Enquanto isso alguns ciclistas já chegavam
para suas sessões matinais. Todos ali tinham seus compromissos, suas metas a
cumprir e um dia a dar continuidade. Permanecia ali a observar toda a
movimentação. Grupos sendo formados, alguns ainda pedalando sozinho, ritmos
diferentes, e com essa espécie de rodízio, fazia correr as horas. O
tempo passava agradável, suave, a quilometragem subindo a cada volta e a espera
por um número no visor embalava todo aquele esforço: 150 km.
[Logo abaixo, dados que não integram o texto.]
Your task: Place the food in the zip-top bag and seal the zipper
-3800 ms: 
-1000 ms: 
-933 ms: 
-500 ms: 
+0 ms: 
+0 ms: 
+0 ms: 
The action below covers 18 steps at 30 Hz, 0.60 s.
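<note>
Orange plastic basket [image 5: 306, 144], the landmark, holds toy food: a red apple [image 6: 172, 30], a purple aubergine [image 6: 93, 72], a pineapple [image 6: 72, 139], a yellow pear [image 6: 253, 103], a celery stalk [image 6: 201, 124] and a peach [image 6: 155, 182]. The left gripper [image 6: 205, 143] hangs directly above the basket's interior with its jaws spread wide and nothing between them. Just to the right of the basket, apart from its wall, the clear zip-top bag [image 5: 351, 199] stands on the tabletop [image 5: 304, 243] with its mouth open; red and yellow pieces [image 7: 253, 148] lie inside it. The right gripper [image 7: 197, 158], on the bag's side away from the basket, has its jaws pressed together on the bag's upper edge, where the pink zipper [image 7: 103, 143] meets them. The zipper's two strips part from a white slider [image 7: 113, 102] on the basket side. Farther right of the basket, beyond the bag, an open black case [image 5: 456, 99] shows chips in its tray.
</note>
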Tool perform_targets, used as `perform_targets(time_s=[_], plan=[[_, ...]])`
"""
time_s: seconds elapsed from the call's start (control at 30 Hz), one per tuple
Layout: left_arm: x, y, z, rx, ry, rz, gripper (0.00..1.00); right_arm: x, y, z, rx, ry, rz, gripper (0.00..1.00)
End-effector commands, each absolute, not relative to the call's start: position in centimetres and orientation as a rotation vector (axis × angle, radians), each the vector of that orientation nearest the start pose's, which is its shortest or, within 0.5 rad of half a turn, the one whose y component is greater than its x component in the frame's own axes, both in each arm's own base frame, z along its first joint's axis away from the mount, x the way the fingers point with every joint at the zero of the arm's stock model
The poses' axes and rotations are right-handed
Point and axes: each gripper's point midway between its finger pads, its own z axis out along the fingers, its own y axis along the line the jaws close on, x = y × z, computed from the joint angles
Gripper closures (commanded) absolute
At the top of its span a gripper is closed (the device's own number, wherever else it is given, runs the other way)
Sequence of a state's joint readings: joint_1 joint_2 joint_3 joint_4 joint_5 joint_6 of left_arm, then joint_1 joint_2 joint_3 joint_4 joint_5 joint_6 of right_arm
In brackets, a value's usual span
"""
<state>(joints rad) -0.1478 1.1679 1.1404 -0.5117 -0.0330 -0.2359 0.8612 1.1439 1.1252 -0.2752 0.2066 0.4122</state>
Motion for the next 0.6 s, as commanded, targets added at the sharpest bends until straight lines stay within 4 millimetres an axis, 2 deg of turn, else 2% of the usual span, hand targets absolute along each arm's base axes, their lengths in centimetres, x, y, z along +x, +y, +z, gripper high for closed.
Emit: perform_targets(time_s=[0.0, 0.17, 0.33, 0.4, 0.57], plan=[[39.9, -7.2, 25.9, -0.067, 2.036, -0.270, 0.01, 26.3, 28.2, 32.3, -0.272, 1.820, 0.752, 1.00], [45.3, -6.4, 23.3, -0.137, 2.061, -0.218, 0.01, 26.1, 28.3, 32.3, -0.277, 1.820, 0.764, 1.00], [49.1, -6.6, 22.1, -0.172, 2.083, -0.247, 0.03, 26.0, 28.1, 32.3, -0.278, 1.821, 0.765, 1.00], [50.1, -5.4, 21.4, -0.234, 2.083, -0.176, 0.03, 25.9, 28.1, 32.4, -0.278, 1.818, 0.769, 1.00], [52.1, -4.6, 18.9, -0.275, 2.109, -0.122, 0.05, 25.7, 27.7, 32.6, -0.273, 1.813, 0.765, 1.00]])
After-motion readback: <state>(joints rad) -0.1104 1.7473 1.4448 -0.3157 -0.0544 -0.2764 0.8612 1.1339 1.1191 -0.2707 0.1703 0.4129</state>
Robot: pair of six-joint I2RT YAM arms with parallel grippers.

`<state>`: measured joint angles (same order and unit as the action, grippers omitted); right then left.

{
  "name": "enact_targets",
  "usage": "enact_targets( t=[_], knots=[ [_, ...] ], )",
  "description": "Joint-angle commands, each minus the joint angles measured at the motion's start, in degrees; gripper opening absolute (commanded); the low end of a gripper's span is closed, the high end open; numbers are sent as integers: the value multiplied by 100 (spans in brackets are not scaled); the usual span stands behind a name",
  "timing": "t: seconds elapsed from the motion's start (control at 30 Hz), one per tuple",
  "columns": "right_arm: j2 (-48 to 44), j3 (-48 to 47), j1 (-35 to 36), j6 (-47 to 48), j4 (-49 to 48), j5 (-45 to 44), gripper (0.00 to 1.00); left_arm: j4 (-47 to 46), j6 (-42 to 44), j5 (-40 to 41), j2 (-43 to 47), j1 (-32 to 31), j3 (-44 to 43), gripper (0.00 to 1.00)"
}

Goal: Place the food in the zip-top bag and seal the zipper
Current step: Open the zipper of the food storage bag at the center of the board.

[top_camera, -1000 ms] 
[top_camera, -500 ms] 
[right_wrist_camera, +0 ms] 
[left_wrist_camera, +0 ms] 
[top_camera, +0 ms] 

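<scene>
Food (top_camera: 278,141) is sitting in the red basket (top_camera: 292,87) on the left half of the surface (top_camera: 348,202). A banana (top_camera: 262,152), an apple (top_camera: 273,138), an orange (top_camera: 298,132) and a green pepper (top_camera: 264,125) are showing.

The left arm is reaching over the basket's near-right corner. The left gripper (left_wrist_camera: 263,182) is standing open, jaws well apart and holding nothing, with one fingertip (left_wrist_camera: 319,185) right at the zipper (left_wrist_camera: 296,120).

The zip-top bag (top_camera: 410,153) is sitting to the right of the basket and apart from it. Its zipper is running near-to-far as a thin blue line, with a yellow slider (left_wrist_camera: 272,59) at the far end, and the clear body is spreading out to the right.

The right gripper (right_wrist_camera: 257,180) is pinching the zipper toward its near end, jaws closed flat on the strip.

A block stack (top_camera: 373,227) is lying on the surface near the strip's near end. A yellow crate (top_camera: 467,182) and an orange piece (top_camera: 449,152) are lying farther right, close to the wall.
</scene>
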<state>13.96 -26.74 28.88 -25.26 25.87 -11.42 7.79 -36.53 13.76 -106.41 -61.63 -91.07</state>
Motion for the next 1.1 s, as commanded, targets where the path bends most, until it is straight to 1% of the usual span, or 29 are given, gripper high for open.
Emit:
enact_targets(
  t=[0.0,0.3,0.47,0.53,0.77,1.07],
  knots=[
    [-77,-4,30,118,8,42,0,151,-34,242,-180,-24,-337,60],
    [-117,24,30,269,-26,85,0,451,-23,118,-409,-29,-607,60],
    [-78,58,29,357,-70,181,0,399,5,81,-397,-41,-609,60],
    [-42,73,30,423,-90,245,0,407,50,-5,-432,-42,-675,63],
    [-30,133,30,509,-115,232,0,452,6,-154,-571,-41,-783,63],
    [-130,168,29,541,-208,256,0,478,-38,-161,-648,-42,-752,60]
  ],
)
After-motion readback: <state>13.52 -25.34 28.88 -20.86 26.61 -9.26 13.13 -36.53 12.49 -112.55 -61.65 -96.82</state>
Os primeiros que
ali chegaram já não estavam mais, os pelotões que rodavam juntos desfizeram-se
com o passar das horas. A pista ia ficando mais vazia, o Sol já castigava quem
permanecia naquele descampado, mas a quilometragem continuava subindo e isso
bastava para continuarmos.
A marca de 100 km veio abaixo. Com os
suprimentos escassos, a coisa parecia querer apertar, mas ainda era
confortável. Vieram os 120 km e a vontade de parar foi grande. Com os 20 km de
ida e volta, já teria 140 km, estaria bom por demais, não? Não! A meta era 150
km e só pararia de pedalar quando o ciclo marcasse tal número. A essa altura já
era difícil imprimir um ritmo mais forte. As descidas feitas a 42 km/h agora
beiravam 35, as subidas nem merecem comentários. Ainda assim conseguia manter
uma média de 28.5 km/h, uma boa marca.
E assim, já totalmente sozinho (novamente)
naquele deserto, conseguia fechar 132 km rodados dentro do percurso (divida por
3 e terão a quantidade de voltas!!). Apaguei as luzes do salão, fechei a porta
e parti para estrada! Tinha meus últimos 10 km para bater a meta. E claro que,
como uma sina, a volta tem uma subida extremamente íngreme, violenta, daquelas
que se tem vontade de descer da bike e empurrá-la até o topo (eternizando a
subida da Ambev!). Não teve jeito: volantinho na bike, giro alto e movimento
quase inercial. Vencido o morro, agora era só alegria. Acabamos o trecho urbano
(extremamente esburacado, cheio de trepidações... um lixo), fechando em 151.51
km de treino, 5:37 de tempo total, encostamos a bike em casa e, sem tempo para desfrutar
de todo o desgaste adquirido, calçamos o tênis e partimos para os 30 minutos de
corrida. Sim, nunca acaba no ciclismo! Agora era cuidar da corrida, mas isso já
é outra historia. Por hora apenas deliciar-me com a possibilidade de completar
o percurso de 180 km no dia 26 de maio.